### Exercise objective
Each line below from the line with "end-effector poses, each" to the line with "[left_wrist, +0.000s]" must be copied exactly, including those two, and no picture may appear in the copy.

### Data shown
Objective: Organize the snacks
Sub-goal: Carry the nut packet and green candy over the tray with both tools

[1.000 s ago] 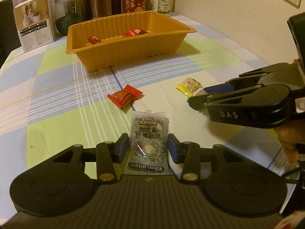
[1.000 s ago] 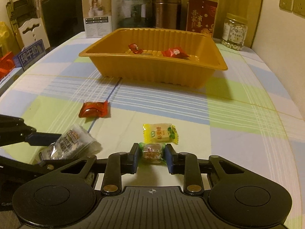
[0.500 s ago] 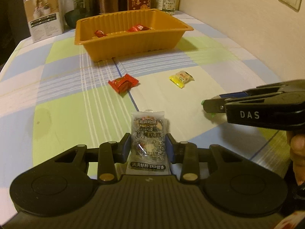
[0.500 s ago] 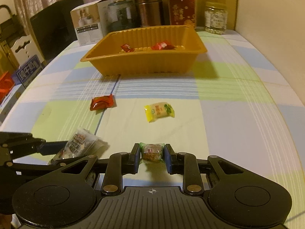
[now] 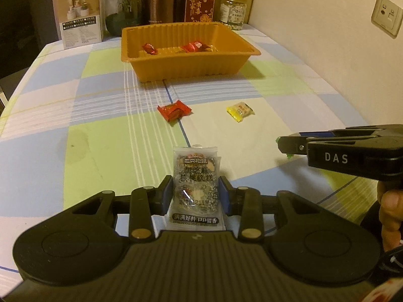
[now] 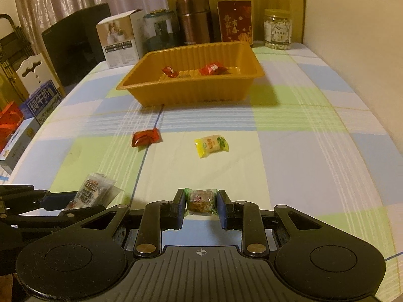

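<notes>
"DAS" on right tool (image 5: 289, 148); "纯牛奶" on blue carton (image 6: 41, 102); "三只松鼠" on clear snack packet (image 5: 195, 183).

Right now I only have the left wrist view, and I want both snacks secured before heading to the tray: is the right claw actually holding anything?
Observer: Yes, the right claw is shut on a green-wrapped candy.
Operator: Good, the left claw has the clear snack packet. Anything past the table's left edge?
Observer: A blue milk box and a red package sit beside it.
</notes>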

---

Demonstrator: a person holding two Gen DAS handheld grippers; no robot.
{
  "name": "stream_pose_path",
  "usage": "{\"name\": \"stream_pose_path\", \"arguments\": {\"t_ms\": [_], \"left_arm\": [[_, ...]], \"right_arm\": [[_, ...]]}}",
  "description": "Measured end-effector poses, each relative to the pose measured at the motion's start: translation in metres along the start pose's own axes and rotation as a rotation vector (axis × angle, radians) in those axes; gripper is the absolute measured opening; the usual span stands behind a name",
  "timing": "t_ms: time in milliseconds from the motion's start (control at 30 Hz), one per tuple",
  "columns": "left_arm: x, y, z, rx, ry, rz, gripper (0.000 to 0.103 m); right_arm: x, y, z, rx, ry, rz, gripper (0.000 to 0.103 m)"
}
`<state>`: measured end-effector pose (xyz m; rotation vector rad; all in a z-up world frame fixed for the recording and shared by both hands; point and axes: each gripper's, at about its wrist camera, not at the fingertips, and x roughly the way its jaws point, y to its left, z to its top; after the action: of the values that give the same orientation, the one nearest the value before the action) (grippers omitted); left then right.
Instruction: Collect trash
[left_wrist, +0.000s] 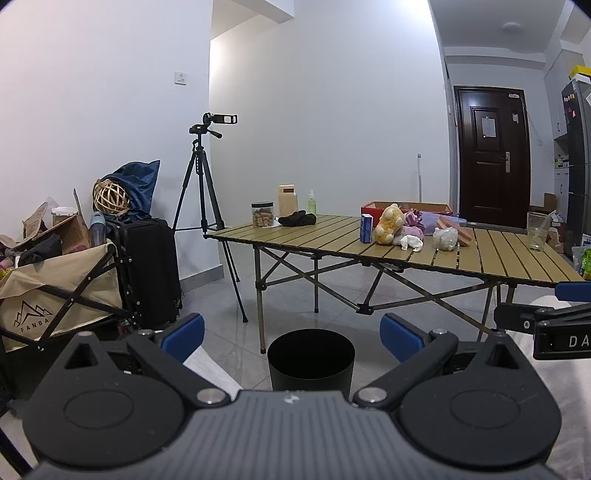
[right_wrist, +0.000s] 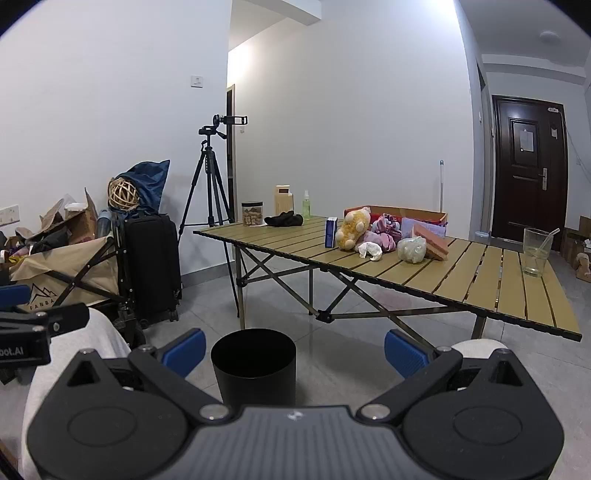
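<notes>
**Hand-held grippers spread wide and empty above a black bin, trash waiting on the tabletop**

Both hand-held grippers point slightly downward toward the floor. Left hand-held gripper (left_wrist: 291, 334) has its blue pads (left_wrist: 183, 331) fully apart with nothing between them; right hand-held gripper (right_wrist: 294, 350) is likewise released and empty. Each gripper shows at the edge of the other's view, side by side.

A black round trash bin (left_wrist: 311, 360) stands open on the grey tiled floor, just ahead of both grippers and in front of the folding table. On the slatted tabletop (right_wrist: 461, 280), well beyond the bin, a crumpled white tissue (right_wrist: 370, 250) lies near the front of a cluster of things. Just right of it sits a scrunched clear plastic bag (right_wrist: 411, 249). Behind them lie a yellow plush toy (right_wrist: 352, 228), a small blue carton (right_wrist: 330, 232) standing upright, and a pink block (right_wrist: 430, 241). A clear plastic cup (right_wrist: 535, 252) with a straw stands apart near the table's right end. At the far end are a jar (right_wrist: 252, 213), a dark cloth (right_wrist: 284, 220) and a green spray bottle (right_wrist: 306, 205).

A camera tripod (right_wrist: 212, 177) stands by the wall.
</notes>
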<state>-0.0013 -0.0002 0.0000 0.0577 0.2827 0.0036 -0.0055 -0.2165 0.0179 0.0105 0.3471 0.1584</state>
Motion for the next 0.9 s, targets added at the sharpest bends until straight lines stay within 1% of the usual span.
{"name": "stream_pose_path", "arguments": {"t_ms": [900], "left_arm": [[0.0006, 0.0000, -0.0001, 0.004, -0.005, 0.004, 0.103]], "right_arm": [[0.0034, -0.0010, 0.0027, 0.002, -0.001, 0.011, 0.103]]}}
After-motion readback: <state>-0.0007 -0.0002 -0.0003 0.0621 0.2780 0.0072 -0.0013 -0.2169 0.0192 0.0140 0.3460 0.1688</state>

### Written reply
  "description": "Measured end-effector poses, each relative to the pose measured at the motion's start: translation in metres along the start pose's own axes and rotation as a rotation vector (axis × angle, radians) in those axes; gripper is the absolute measured opening; the usual span stands behind a name",
  "timing": "t_ms: time in milliseconds from the motion's start (control at 30 Hz), one per tuple",
  "columns": "left_arm: x, y, z, rx, ry, rz, gripper (0.000 to 0.103 m); right_arm: x, y, z, rx, ry, rz, gripper (0.000 to 0.103 m)"
}
`<state>`: measured end-effector pose (xyz m; rotation vector rad; all in a z-up world frame fixed for the recording and shared by both hands; point and axes: each gripper's, at about its wrist camera, not at the fingertips, and x roughly the way its jaws point, y to its left, z to its top; after the action: of the values that give the same orientation, the one nearest the value before the action) (grippers omitted); left then right.
Instruction: Collect trash
[left_wrist, +0.000s] 

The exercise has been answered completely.